VRB: Die Realschule plus ist eine attraktive Alternative zum Gymnasium

Der Verband Reale Bildung (VRB) fordert eine Versachlichung der schulpolitischen Diskussion um die Realschule plus. Die Realschule plus ist unverzichtbar und eine attraktive Alternative zum Gymnasium mit einer Vielzahl an Perspektiven für Beruf und Studium. Eltern, die ihre Kinder an der Realschule plus anmelden, haben die zahlreichen individuellen Aufstiegsmöglichkeiten im Blick, die diese Schulart bietet. Der VRB-Landesvorsitzende Timo Lichtenthäler hält eine Schulstrukturdiskussion für wenig hilfreich. Ziel des Verbandes ist die Weiterentwicklung der Realschule plus und eine Verbesserung der Rahmenbedingungen.
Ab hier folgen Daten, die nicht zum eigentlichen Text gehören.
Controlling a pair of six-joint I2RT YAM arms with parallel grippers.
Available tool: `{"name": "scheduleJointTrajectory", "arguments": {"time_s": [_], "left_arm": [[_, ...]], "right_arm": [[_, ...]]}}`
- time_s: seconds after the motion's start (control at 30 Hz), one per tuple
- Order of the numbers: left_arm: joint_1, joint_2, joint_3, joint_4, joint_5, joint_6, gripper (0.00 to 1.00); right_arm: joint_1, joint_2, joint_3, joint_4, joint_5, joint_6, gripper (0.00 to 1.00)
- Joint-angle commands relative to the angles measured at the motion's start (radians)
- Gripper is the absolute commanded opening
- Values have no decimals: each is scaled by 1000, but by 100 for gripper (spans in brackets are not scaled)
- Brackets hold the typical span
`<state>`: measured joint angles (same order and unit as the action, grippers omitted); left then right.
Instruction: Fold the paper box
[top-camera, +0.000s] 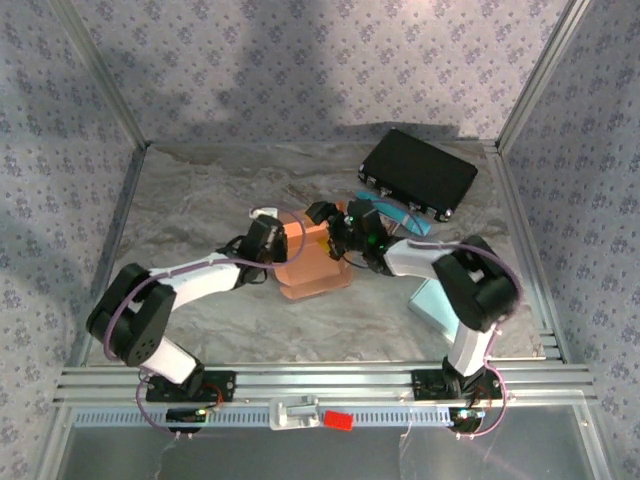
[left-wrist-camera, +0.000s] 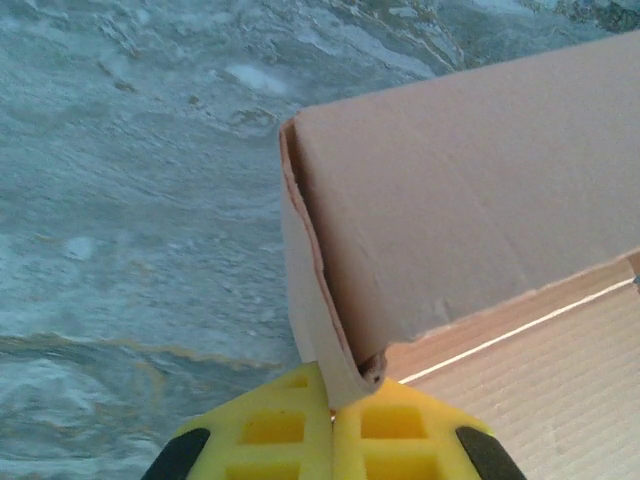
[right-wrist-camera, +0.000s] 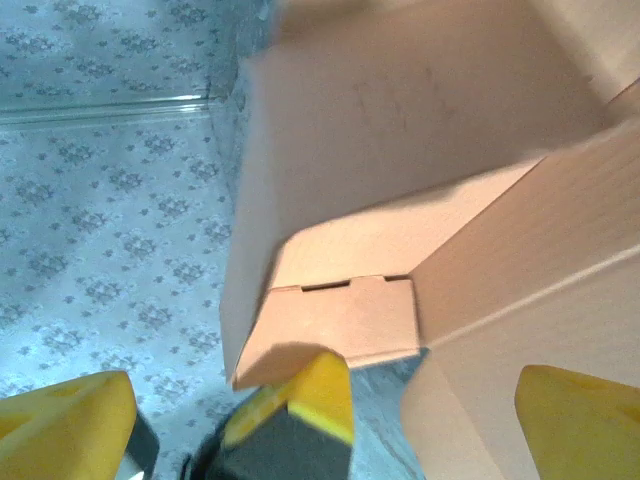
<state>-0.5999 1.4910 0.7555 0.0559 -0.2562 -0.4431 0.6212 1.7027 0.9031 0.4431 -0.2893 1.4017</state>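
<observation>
1. At the middle of the tabletop (top-camera: 200, 195) sits the paper box (top-camera: 312, 265), its walls partly raised.
2. At the box's 9 o'clock side, the left claw (left-wrist-camera: 332, 405) is pinched tight on a corner wall.
3. Near 2 o'clock, the right claw (top-camera: 338, 240) gapes wide, gripping nothing.

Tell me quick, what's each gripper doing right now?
Left gripper: shut, pinching a wall corner of the paper box.
Right gripper: open, fingers spread wide at the box, gripping nothing.
</observation>
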Motion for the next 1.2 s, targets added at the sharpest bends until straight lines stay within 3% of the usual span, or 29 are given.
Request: {"name": "scheduleJointTrajectory", "arguments": {"time_s": [0.0, 0.1, 0.27, 0.37, 0.47, 0.6, 0.67, 0.73, 0.8, 0.9, 1.0, 1.07, 1.17], "left_arm": [[76, -82, 15, -104, 199, 152, 0], [151, -120, 19, -174, 350, 288, 0], [220, -138, 9, -217, 491, 444, 0], [247, -123, 16, -208, 494, 442, 0], [248, -102, 24, -170, 492, 418, 0], [240, -58, 54, -169, 490, 388, 0], [239, -52, 53, -162, 485, 382, 0], [239, -47, 54, -164, 487, 379, 0], [239, -43, 54, -169, 495, 382, 0], [252, -21, 75, -189, 552, 372, 0], [285, 16, 115, -216, 647, 330, 0], [302, 36, 143, -234, 690, 311, 0], [316, 68, 193, -284, 719, 303, 0]], "right_arm": [[-8, -166, 43, -387, 75, -149, 98], [-34, -266, 58, -517, 90, -252, 93], [-99, -338, 59, -573, 56, -396, 80], [-136, -319, 55, -545, -8, -458, 66], [-142, -262, 74, -536, -59, -487, 62], [-121, -228, 65, -507, -32, -472, 62], [-137, -208, 33, -455, -43, -458, 69], [-171, -181, -14, -350, -86, -449, 75], [-212, -152, -55, -218, -165, -446, 75], [-288, -56, -67, -31, -359, -427, 64], [-318, 4, -40, 21, -501, -448, 47], [-325, -8, -27, -30, -530, -506, 41], [-325, -79, -37, -189, -449, -617, 35]]}}
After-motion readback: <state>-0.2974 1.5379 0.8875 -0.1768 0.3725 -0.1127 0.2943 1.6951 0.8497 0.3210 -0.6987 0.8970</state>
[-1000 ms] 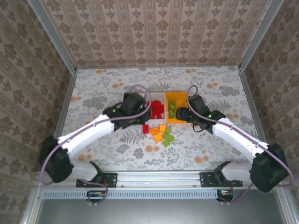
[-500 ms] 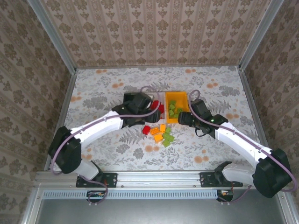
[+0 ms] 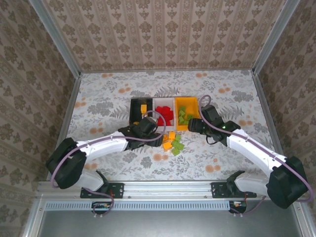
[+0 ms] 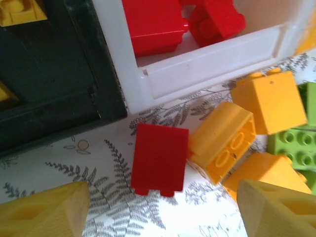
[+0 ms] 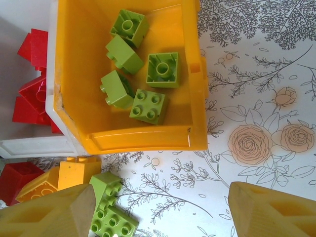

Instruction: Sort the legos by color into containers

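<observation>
Three bins stand in a row: black (image 3: 134, 112), white (image 3: 164, 100) and orange-yellow (image 3: 189, 100). The black bin (image 4: 49, 74) holds orange bricks (image 4: 19, 11). Red bricks (image 4: 153, 24) lie in the white bin (image 4: 207, 59), and several green bricks (image 5: 148, 104) in the orange-yellow bin (image 5: 148, 138). Just in front, loose legos (image 3: 173, 143) lie on the table. My left gripper (image 3: 159, 138) (image 4: 160, 217) is open, low over a loose red brick (image 4: 159, 159) beside orange bricks (image 4: 222, 140). My right gripper (image 3: 190, 127) (image 5: 158, 217) is open, with green bricks (image 5: 111, 210) by its left fingertip.
The table has a flowered cloth (image 3: 222, 89) and patterned walls on three sides. Both arms reach in from the near edge and meet at the brick pile. Open tabletop lies left of the black bin and right of the orange-yellow bin.
My left gripper has drawn back from above the black and white bins to the loose pile, uncovering the bins. My right gripper backed slightly off the orange-yellow bin, then held still.
</observation>
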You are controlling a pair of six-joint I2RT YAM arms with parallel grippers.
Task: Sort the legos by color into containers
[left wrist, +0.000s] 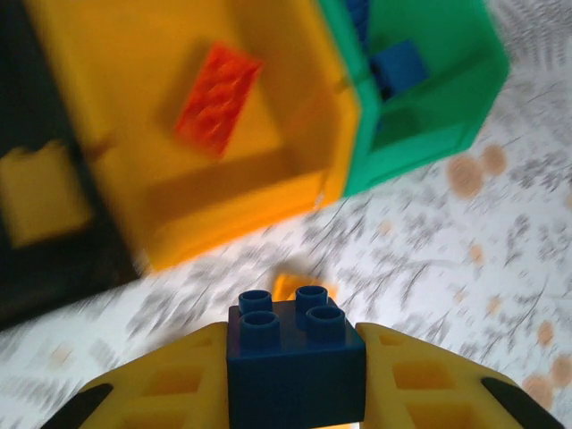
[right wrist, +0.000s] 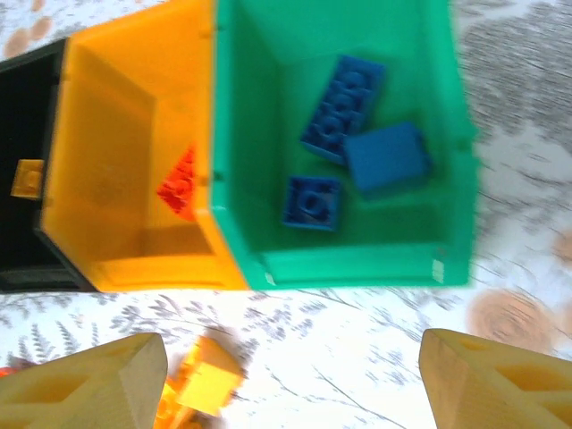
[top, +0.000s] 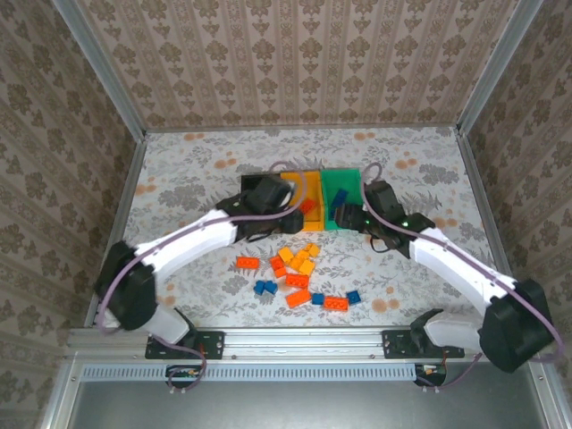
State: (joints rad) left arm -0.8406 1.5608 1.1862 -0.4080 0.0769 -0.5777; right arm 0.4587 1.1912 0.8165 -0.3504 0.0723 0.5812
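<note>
My left gripper [left wrist: 295, 366] is shut on a dark blue four-stud brick [left wrist: 297, 349], held above the table just in front of the yellow-orange bin [left wrist: 268, 183]. That bin holds an orange-red brick [left wrist: 217, 96]. Three blue bricks [right wrist: 342, 107] lie in the green bin [right wrist: 357, 264], and a yellow brick [right wrist: 27, 177] lies in the black bin [right wrist: 27, 98]. My right gripper [right wrist: 290, 384] is open and empty, in front of the green bin. In the top view both grippers, left [top: 288, 214] and right [top: 347, 214], meet at the bins' near side.
Several loose bricks [top: 299, 259] in orange-red, yellow-orange and blue lie scattered on the patterned table between the arms and the bins. A yellow brick [right wrist: 206, 380] sits by my right gripper's left finger. Patterned walls ring the table.
</note>
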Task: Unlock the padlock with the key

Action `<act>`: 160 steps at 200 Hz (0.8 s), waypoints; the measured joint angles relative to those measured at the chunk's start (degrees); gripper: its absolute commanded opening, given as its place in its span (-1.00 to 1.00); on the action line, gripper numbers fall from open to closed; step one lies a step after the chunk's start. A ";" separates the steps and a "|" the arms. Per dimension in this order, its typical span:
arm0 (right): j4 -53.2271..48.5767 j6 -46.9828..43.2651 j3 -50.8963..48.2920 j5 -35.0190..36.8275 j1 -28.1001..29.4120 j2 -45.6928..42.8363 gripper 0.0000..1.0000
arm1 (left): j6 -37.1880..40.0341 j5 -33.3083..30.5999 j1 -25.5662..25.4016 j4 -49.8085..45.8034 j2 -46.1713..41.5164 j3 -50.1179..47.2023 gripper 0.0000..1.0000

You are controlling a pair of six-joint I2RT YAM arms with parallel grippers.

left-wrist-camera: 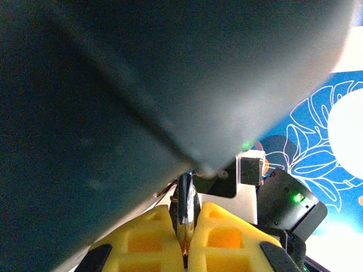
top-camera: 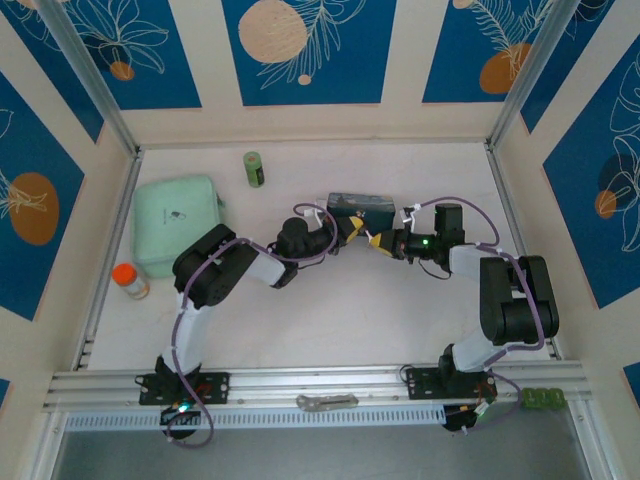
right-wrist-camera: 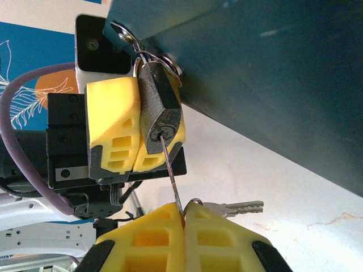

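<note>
The padlock (right-wrist-camera: 160, 116) has a dark grey body, and its thin shackle (right-wrist-camera: 146, 55) hangs from the latch of the blue tin (right-wrist-camera: 255, 73). My left gripper (left-wrist-camera: 186, 249) is shut on the padlock (left-wrist-camera: 186, 207), whose body sits edge-on between the yellow fingers (right-wrist-camera: 112, 122). My right gripper (right-wrist-camera: 184, 218) is shut on the key (right-wrist-camera: 170, 170). The key's thin blade runs up from the pads with its tip in the keyhole. Two spare keys (right-wrist-camera: 241, 208) hang from the ring beside the pads. In the top view both grippers, left (top-camera: 348, 228) and right (top-camera: 380, 242), meet in front of the tin (top-camera: 362, 207).
A mint green box (top-camera: 178, 222) lies at the left, with an orange-capped bottle (top-camera: 130, 280) beside it and a green can (top-camera: 254, 168) at the back. A longer flat silvery metal piece (top-camera: 325, 402) rests on the front rail. The tin's underside (left-wrist-camera: 142, 85) looms close over the left wrist.
</note>
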 measured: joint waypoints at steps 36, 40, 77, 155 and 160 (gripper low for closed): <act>0.09 0.02 0.04 -0.02 0.35 0.00 -1.00 | 0.00 0.00 -0.09 0.00 0.00 0.00 -1.00; 0.07 0.02 0.09 -0.02 0.39 0.00 -1.00 | 0.00 0.00 -0.09 0.00 0.00 0.00 -1.00; 0.09 0.02 0.37 -0.07 0.66 0.00 -1.00 | 0.00 -0.02 -0.11 0.20 0.00 0.00 -1.00; 0.66 1.70 1.66 -0.66 0.35 1.92 -1.00 | 0.02 -0.04 -0.24 0.24 0.00 0.00 -1.00; 0.46 1.99 1.77 -0.66 0.31 1.92 -1.00 | 0.02 -0.07 -0.24 0.28 0.00 -0.02 -1.00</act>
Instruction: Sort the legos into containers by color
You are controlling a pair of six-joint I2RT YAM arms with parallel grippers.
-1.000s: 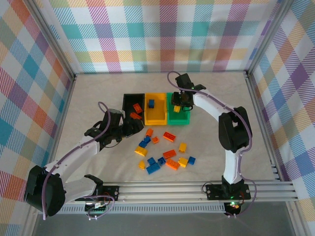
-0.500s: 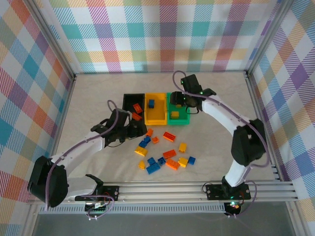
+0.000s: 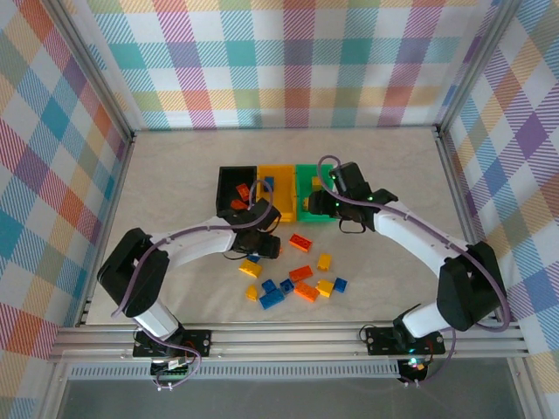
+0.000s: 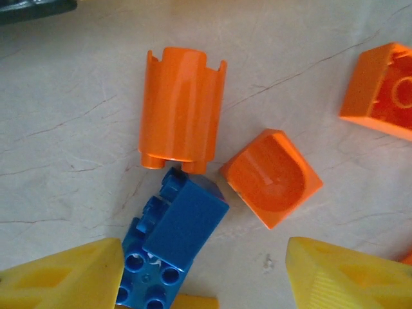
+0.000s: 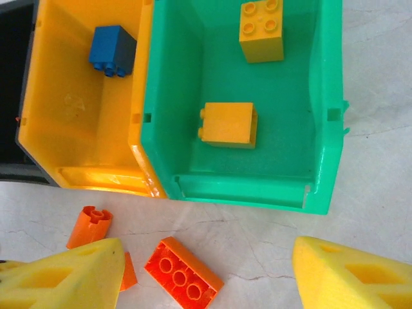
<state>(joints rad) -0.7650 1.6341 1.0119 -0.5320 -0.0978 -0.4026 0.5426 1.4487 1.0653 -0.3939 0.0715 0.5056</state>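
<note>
Since prev frame L arm swung in over the loose pile; R arm backed off green bin to its near edge. L claw: jaws apart, nothing clamped. Target blue brick lies on tabletop between them, tight vs one finger, long axis diagonal to the gap, so prob needs wrist twist before closing. Stray orange cylinder sits just beyond it. R claw: apart, empty, orange brick below. Blue's home = yellow bin, w/ one blue inside; L arm nearer.
</note>
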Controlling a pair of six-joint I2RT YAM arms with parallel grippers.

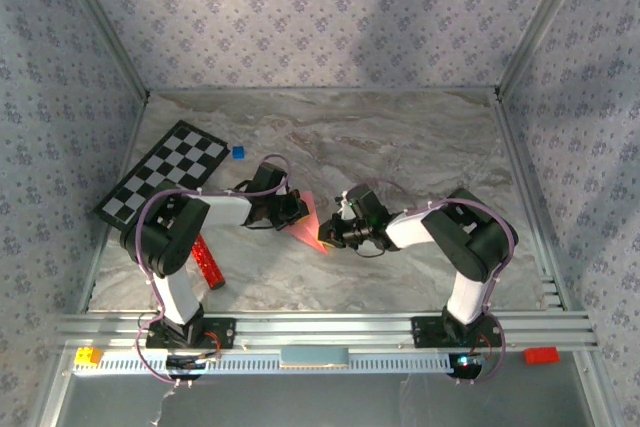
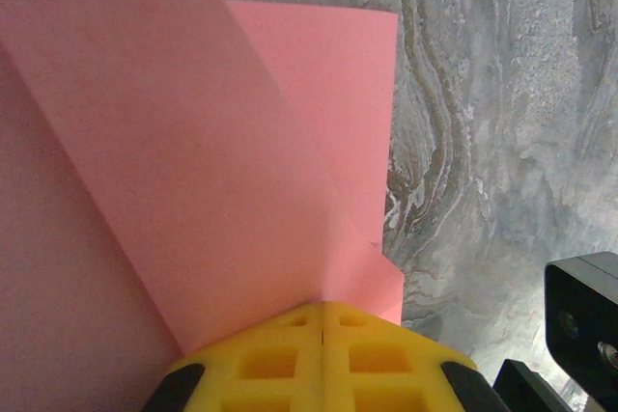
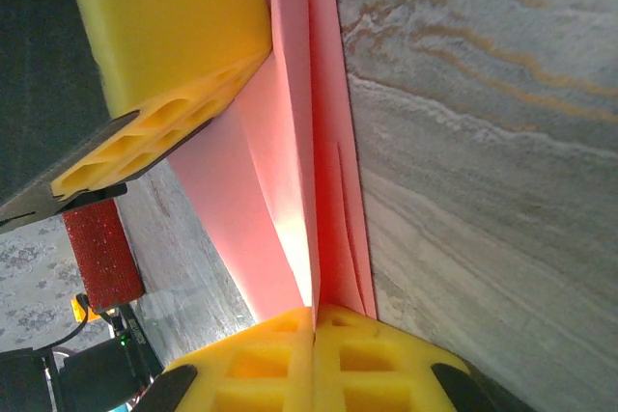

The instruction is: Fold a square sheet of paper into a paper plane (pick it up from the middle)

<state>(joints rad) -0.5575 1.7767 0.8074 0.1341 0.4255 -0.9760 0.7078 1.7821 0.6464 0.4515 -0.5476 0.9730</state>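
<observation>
The pink paper (image 1: 308,219), folded into layered flaps, is held above the marble table between both arms. My left gripper (image 1: 297,212) is shut on it; in the left wrist view its yellow pads (image 2: 323,354) pinch a creased part of the paper (image 2: 241,161). My right gripper (image 1: 327,236) is shut on the paper too, and several pink layers (image 3: 309,190) rise from its closed yellow pads (image 3: 314,354). The left gripper's yellow finger (image 3: 164,55) shows at the upper left of the right wrist view.
A black-and-white checkerboard (image 1: 165,172) lies at the far left, with a small blue cube (image 1: 238,152) beside it. A red glittery bar (image 1: 208,260) lies by the left arm's base and shows as the red bar (image 3: 101,253) in the right wrist view. Metal frame rails border the table (image 1: 400,137).
</observation>
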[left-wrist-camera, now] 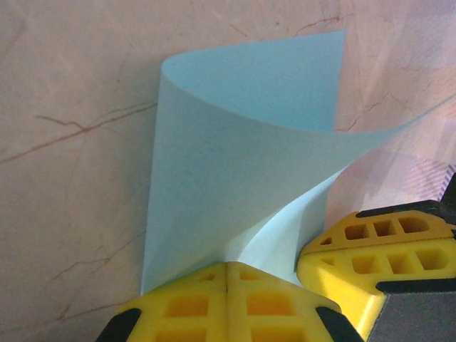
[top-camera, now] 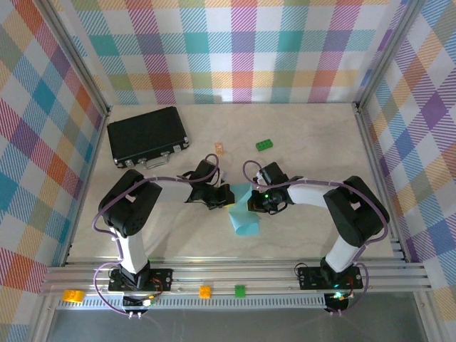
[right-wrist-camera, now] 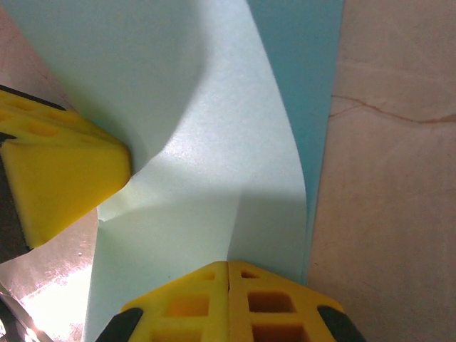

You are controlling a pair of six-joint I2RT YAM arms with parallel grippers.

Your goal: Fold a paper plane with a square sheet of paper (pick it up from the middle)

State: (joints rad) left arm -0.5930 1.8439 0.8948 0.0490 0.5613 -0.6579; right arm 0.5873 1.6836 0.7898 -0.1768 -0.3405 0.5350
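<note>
the square sheet of paper (top-camera: 244, 217) sits on the open desk (top-camera: 313, 142), well to the right of the black case (top-camera: 147, 135) and nearer the arm bases than it. it is bent over on itself in a soft roll with no sharp crease yet. the left hand (left-wrist-camera: 228, 278) has its fingers pressed together on one edge of the sheet. the right hand (right-wrist-camera: 228, 278) is clamped on it the same way, the two sets of yellow fingers just beside each other. that closeness is the main risk, as i judge it: a pull in different directions could tear the thin paper or drag it out of one pinch, and the hands could knock each other. if the edges are not lined up when the roll is pressed flat, the crease would land crooked and spoil later folds. letting go early would let it spring open. a green brick (top-camera: 264, 144) and a small orange piece (top-camera: 219, 147) lie right of the case, farther back than the sheet and apart from it. nothing stands in the way of the fold.
</note>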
Forderung des Verbandes Reale Bildung zur Weiterentwicklung der Realschule plus
1. Senkung der Klassenmesszahlen an den Realschulen plus, beginnend in den Klassenstufen 7 bis 10 auf 25 Schülerinnen und Schüler
2. Schaffung zusätzlicher Lehrerstellen zur Sicherung der Unterrichtsversorgung (100 + 5 Prozent)
3. Reduzierung der Unterrichtsverpflichtung für Lehrkräfte auf 24 Wochenstunden
4. Schaffung von Zeitfenstern für die außerunterrichtlichen Verpflichtungen von Schulleitungen und Koordinatoren
5. Anrechnung außerunterrichtlicher Tätigkeiten vor dem Hintergrund der zunehmenden Kooperationen mit Institutionen und der erheblich gestiegenen Beratungsnotwendigkeiten
6. Ausweitung der Unterstützungsmaßnahmen durch Einstellung zusätzlicher Schulsozialarbeiter und Schulpsychologen
7. Maßnahmen zur Weiterentwicklung der Lehreraus-, -fort- und -weiterbildung
8. Unterstützungsmaßnahmen zur angemessenen Bewältigung der mit der Heterogenität verbundenen Aufgaben
9. Verbesserung der personellen Rahmenbedingungen an den Realschulen plus mit Fachoberschule
10. Investitionen zur Verbesserung der Sachausstattung der Schulen (u.a. Unterstützung der Schulträger durch zusätzliche Landesmittel) sowie Investitionen in die digitale Infrastruktur

 

Zum Hintergrund

Reale Bildung ist attraktiv, denn sie öffnet zahlreiche Wege und Alternativen. Die schulische und berufliche Laufbahn ist daher nicht einseitig festgelegt, sondern abhängig von Begabung, Interessen, Leistung und Leistungsbereitschaft der Schülerinnen und Schüler. Das Schulsystem in Rheinland-Pfalz muss diese Durchlässigkeit gewährleisten und erhöhen.